Now consider Pit at the start of Kid Icarus: He’s stiff, he’s weak, and aiming his pathetic little shots is far more awkward than it has any right to be. Play a little more and he gets better, but do the upgrades move him from a 1 to a 2, like Mario’s mushroom, or does he start at 1/2, and eventually become a legitimate 1 character?
(And this is why I opted to be pithy in my original comment.)
I once heard a reviewer argue that the difficulty curve of Kid Icarus parallels the narrative… or whatever sort of narrative you could impose on the game anyway. At the beginning, you’re surrounded by the demons of the underworld and are as far from hope as you could possibly be.
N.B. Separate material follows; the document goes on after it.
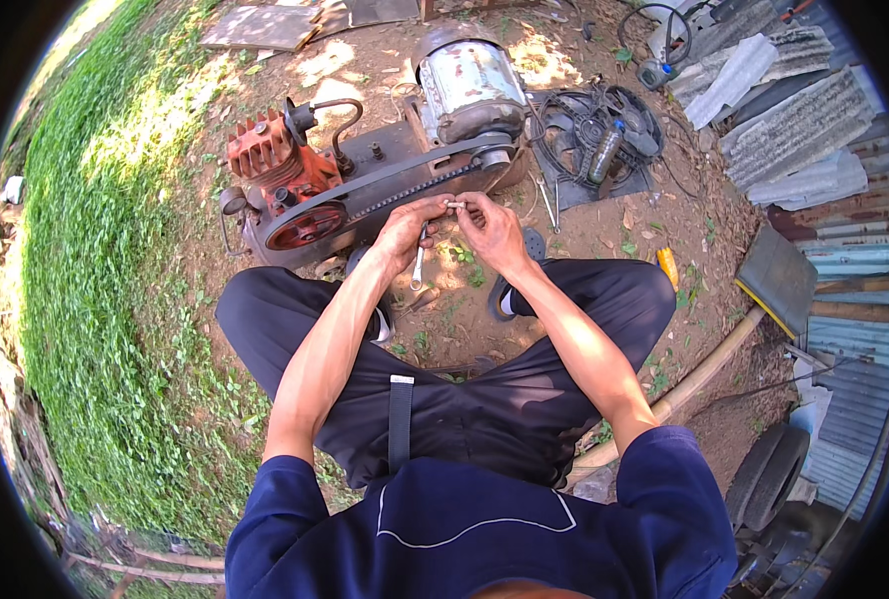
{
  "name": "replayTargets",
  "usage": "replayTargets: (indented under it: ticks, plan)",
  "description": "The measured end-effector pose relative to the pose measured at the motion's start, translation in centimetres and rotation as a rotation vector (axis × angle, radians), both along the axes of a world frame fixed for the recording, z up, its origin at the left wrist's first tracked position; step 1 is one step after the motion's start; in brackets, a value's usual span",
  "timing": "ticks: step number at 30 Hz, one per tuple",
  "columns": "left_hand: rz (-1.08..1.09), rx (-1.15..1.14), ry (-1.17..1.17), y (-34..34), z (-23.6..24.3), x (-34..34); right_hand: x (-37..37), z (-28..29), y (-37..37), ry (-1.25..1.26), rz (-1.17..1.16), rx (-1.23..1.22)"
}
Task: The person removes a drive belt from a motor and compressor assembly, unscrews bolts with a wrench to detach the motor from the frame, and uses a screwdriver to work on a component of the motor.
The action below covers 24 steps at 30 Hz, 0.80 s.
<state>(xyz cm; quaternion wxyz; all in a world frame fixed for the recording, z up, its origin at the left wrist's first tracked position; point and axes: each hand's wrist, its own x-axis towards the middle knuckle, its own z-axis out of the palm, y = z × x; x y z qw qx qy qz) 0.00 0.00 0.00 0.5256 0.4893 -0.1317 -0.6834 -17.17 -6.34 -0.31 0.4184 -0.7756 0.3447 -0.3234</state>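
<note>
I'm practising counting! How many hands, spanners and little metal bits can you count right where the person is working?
Hands: 2, left hand and right hand
spanner: 1
small metal piece: 1
Total: 4

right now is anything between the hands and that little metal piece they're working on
Nothing visible: both hands, left and right, pinch the small bolt directly. A wrench hangs from the left hand, below it.
</note>
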Motion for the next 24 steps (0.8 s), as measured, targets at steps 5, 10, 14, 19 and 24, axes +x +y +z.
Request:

Once you’ve emerged from the depths and hope gushes forth like a wellspring, the game’s pretty much a cakewalk.
As far as your original question, I’m hard-pressed to think of a recent game that has quite the same curve, although it seems like there are plenty of RPGs out there that become way easy once you figure out how to break them. I can think of at least four Final Fantasies in which you can take out the final boss in one hit with the right setup…
It didn’t have it, but I felt that Prototype would have benefited from this sort of design.
A lot of WRPGs have this sort of feeling.
This is going to sound like a dubious example, but playing Resident Evil 4 for the first time, and then playing it for the first time again on Professional difficulty, was this way for me. Until I got to the castle I felt like I was just hanging on by my fingernails even taking into account it’s a game that makes enemies drop health recovery items when you have none and are low on health. But once you start to get better weapons, or anyway further upgrades, it starts to become cake. It also helps if you realize grenades are incredibly useful.
As a more interesting example, I always feel like every new Call of Duty’s multiplayer is designed to be this way, probably on purpose. I didn’t start playing Cod4 online until mid 2009, at which point everyone else I played against was either godlike or had made a new name/account to grief newbs. But as you rank up you are also getting better perks and weapons, which is a completely backward progression curve.